In addition to Amanda Lombard’s transition to Chief Financial Officer, effective April 1, 2022, Jeff Turkanis was appointed Chief Investment Officer and Taryn Fielder was appointed General Counsel, effective April 4 and April 18, 2022, respectively.

CONFERENCE CALL/SUPPLEMENTAL INFORMATION

An earnings conference call with management is scheduled for May 5, 2022 at 8:30 a.m. Eastern Time, which will be broadcast live via the Internet at: http://investors.verisresidential.com/corporate-overview.

The live conference call is also accessible by calling (646) 828-8073 and requesting the Veris Residential, Inc. earnings conference call or by using passcode, 6283762.
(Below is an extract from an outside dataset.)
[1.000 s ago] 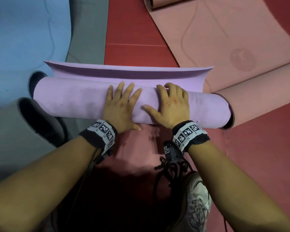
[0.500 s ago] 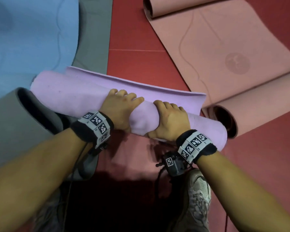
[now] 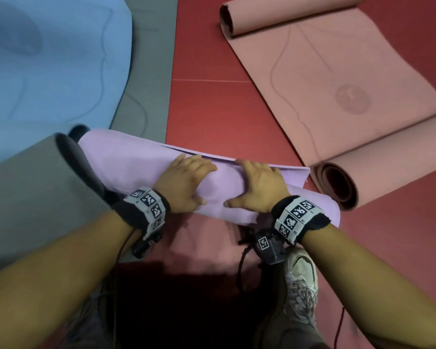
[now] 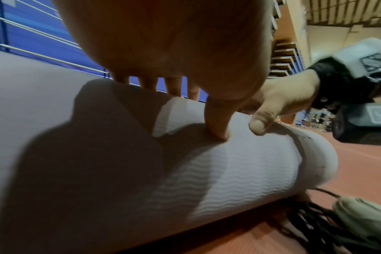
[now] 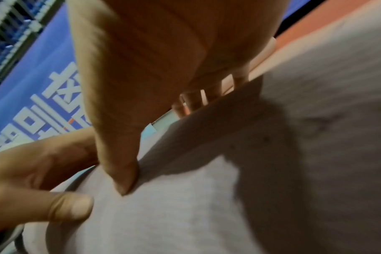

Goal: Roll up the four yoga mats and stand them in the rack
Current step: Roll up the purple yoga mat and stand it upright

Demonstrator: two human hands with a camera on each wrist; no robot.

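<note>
- A lilac yoga mat [image 3: 136, 162], rolled almost to its end, was seen lying across the red floor [image 3: 224, 109] directly in front of the person; its loose edge was visible as a flap along the far side of the roll.
- The left hand [image 3: 184, 185] was laid over the middle of the roll, its fingers curled over the top toward the flap and its thumb pressed against the near side; the grip was thus closed around the lilac yoga mat.
- The right hand [image 3: 259, 187] was placed just beside the left, nearer the right end of the roll, with the fingers hooked over the top and the thumb spread toward the left hand; this grip was likewise held on the mat.
- In the left wrist view, a wavy ribbed texture was shown on the roll's surface [image 4: 239, 171], with both thumbs pressed into it.
- A pink yoga mat [image 3: 337, 79] was spread on the floor to the right, both of its ends curled into partial rolls; the nearer curl lay just beside the right end of the lilac roll.
- A grey yoga mat [image 3: 35, 197] was seen at the left, its curled end touching the lilac roll's left end.
- A blue yoga mat [image 3: 48, 71] lay flat at upper left, overlapping the grey one.
- A pale sneaker [image 3: 300, 285] was visible below the right wrist.
- Marker-printed wristbands [image 3: 146, 205] were worn on both wrists.
</note>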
The conference call will be rebroadcast on Veris Residential, Inc.’s website at http://investors.verisresidential.com/corporate-overview beginning at 10:30 a.m. Eastern Time on May 5, 2022.

A replay of the call will also be accessible May 5, 2022 through March 12, 2022 by calling (719) 457-0820 and using the passcode, 6283762.

Copies of Veris Residential, Inc.’s 2022 Form 10-Q and first quarter Supplemental Operating and Financial Data are available on Veris Residential, Inc.’s website, as follows:

2022 Form 10-Q:
http://investors.verisresidential.com/sec-filings

First Quarter 2022 Supplemental Operating and Financial Data:
http://investors.verisresidential.com/quarterly-supplementals

In addition, once filed, these items will be available upon request from:
Veris Residential, Inc. Investor Relations Department
Harborside 3, 210 Hudson St., Ste. 400, Jersey City, New Jersey 07311

NON-GAAP FINANCIAL MEASURES

Included in this press release are Funds from Operations, or FFO, Core Funds from Operations, or Core FFO, net operating income, or NOI and Adjusted Earnings Before Interest, Taxes, Depreciation, and Amortization, or Adjusted EBITDA, each a “non-GAAP financial measure”, measuring Veris Residential, Inc.’s historical or future financial performance that is different from measures calculated and presented in accordance with generally accepted accounting principles (“U.S. GAAP”), within the meaning of the applicable Securities and Exchange Commission rules. Veris Residential, Inc. believes these metrics can be an useful measure of its performance which is further defined below.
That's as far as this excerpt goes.